Woody’s Café Society: Shades of Midnight in Paris and the Unforgotten Past

One of the great narrative arcs is that of the rise and fall, and while there have been morbid moments in which critics have begun to write the eulogy for Woody Allen, he continues to endure. In the last ten years Vicky Cristina Barcelona (2008) and Blue Jasmine (2013) have signalled his endurance more than any other in this period. Café Society (2016) like Midnight in Paris (2011) is a solid enough film, but is one that fails to make it into the upper echelons of the filmmaker’s oeuvre, struggling to make the enduring impression that Vicky Cristina Barcelona and Blue Jasmine have jointly made. Yet two classics and two solid comedies in the last ten years would seem to suggest he’s a filmmaker keeping up with time. It counters any concern that Allen has stepped into the shoes of a filmmaker continuing to make films because for him, it is as natural as breathing.

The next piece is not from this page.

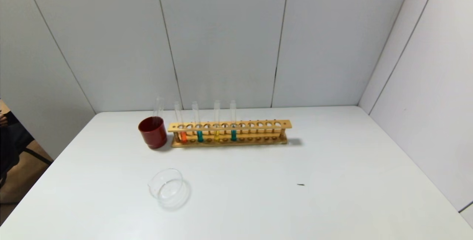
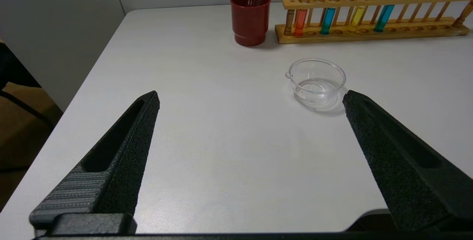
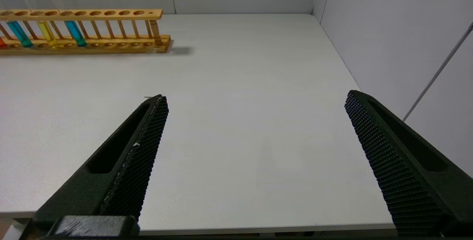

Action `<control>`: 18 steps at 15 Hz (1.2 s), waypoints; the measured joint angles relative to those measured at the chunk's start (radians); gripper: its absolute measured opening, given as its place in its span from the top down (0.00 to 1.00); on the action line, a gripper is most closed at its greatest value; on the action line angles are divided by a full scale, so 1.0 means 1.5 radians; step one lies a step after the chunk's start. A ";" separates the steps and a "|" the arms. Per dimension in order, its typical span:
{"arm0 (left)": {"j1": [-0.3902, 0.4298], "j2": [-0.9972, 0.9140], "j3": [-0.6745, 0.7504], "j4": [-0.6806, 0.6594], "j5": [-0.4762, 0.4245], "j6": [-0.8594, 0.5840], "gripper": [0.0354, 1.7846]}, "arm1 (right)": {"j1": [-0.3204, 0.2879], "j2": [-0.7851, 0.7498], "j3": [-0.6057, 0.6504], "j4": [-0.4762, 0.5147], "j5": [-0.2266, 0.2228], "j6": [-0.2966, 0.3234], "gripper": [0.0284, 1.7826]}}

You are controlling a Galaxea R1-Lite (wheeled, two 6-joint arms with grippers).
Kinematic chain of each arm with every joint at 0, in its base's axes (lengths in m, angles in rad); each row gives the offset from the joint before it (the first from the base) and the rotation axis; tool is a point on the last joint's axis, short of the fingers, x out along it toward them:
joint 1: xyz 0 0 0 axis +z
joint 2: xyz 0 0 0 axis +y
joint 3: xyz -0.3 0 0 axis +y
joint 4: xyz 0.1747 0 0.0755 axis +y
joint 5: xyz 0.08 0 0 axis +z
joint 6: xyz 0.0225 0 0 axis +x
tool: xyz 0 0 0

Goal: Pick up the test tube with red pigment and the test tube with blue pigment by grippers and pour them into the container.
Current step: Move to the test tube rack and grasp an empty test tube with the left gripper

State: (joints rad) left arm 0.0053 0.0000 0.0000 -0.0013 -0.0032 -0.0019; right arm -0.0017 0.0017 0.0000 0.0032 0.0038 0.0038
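The test tube with red pigment (image 1: 183, 136) stands at the left end of a wooden rack (image 1: 258, 124); it also shows in the left wrist view (image 2: 300, 22). The test tube with blue pigment (image 1: 233, 135) stands fourth from the left, also seen in both wrist views (image 2: 383, 17) (image 3: 75, 33). The clear glass container (image 1: 168, 188) sits on the table in front of the rack's left end (image 2: 317, 81). Neither gripper shows in the head view. My left gripper (image 2: 251, 98) is open and empty, short of the container. My right gripper (image 3: 255, 96) is open and empty over the table's near right part.
A dark red cup (image 1: 153, 132) with a clear tube in it stands just left of the rack. A teal tube (image 1: 200, 136) and a yellow tube (image 1: 216, 136) stand between the red and blue ones. A small dark speck (image 1: 300, 184) lies on the white table. Grey walls close the back and right.
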 joint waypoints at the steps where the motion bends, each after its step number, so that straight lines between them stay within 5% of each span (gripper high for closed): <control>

This longevity and consistency is not without the fallibility of the storyteller’s mortal imperfection, yet that magical dramatic and comedic touch that he alternates between, even intertwining with his accustomed precision rarely ceases to expire. What thwarts Allen on occasion is the story, a poor dance partner which the dramatic and comedic is forcibly coupled with. And his accustomed skill with comedy, words and the performances he inspires from his cast magnifies that something is off when not coupled with a strong story. Although if we take the crux of Allen’s cinema as being predisposed to an interest in human nature, an inherent danger lurks in such an inclination. An interest in human nature requires thought, and not all the thoughts of the philosophically curious minds are intended to see the cold light of day. Rather they have to be filtered and on occasion Allen’s less than stellar work has been subject to this precarious pitfall.

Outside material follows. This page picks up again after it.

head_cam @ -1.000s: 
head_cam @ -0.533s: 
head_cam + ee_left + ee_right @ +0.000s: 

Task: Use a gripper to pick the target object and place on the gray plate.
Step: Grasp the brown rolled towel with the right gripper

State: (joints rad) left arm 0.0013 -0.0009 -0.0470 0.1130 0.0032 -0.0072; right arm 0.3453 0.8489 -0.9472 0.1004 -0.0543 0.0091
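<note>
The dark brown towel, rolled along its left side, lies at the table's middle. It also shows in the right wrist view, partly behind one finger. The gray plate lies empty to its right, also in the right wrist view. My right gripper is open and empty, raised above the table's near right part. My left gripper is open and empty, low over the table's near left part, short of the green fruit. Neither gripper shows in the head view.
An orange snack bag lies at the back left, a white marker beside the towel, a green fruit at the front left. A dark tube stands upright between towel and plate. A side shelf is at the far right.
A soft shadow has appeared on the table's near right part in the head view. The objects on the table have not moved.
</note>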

This filmmaker’s cinema could therein be contextualised as a series of chapters or volumes of thought. Café Society features echoes of Melinda and Melinda (2005), the split personality of comedy and tragedy, while shades of Midnight in Paris can also be detected, although Café Society’s characters are on a less claustrophobic journey. What we see here is Allen’s cinema being a type of reincarnation and eternal recurrence, but one in which like with Melinda and Melinda, the end result is not determined, only the thematic nature of the story itself is reminiscent of a recurring past life.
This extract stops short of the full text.